* TASK *
Write out each line of the listing as it stands, without the images.

* INFORMATION SUPPLIED *
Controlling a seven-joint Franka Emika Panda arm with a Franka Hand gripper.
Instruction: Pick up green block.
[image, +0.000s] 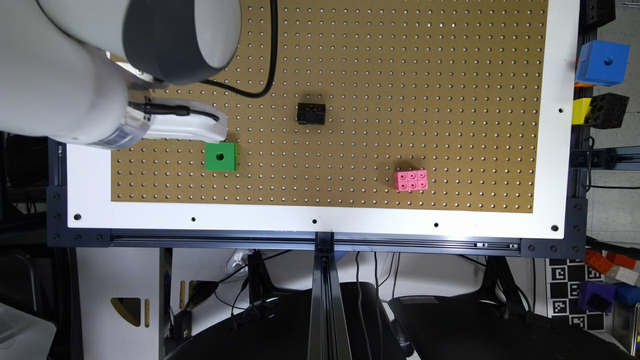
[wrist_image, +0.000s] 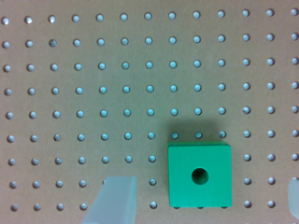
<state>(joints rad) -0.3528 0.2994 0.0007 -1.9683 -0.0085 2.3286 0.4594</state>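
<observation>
Where the brown pegboard (image: 380, 65) meets the arm's end, the green block (image: 221, 156) sits flat on the board toward the exterior view's left, its top face turned up to the camera. It is a bright green cube with clean square edges and a single round dark hole centred in that face; in the wrist view the green block (wrist_image: 200, 175) shows the same hole, and it casts a soft shadow on the board along one side. Nothing touches it. The gripper (wrist_image: 201, 198) hangs over it with its jaws spread wide: one pale, translucent fingertip (wrist_image: 116, 200) stands off one side of the cube with a clear strip of pegboard between them, and a sliver of the other finger appears at the picture's edge well off the opposite side, so the block lies between the two without contact. In the exterior view the white part of the gripper (image: 187, 125) sits just beside the cube, close to its upper edge. Further along the board, a small black block (image: 311, 113) rests near the middle, well apart from the cube, and a pink studded brick (image: 411, 180) lies toward the exterior view's right. Past the white frame (image: 557, 125) of the board, a blue cube (image: 602, 62) with a hole sits off the table edge.
</observation>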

* TASK OUTPUT *
Controlling a seven-joint Franka Emika Panda arm with a Franka Hand gripper.
Instruction: Pick up green block.
[image, +0.000s] 
[wrist_image, +0.000s] 
<state>(joints rad) -0.3528 0.2994 0.0007 -1.9683 -0.0085 2.3286 0.4594</state>
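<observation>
Where the brown pegboard (image: 380, 65) meets the arm's end, the green block (image: 221, 156) sits flat on the board toward the exterior view's left, its top face turned up to the camera. It is a bright green cube with clean square edges and a single round dark hole centred in that face; in the wrist view the green block (wrist_image: 200, 175) shows the same hole, and it casts a soft shadow on the board along one side. Nothing touches it. The gripper (wrist_image: 201, 198) hangs over it with its jaws spread wide: one pale, translucent fingertip (wrist_image: 116, 200) stands off one side of the cube with a clear strip of pegboard between them, and a sliver of the other finger appears at the picture's edge well off the opposite side, so the block lies between the two without contact. In the exterior view the white part of the gripper (image: 187, 125) sits just beside the cube, close to its upper edge. Further along the board, a small black block (image: 311, 113) rests near the middle, well apart from the cube, and a pink studded brick (image: 411, 180) lies toward the exterior view's right. Past the white frame (image: 557, 125) of the board, a blue cube (image: 602, 62) with a hole sits off the table edge.
</observation>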

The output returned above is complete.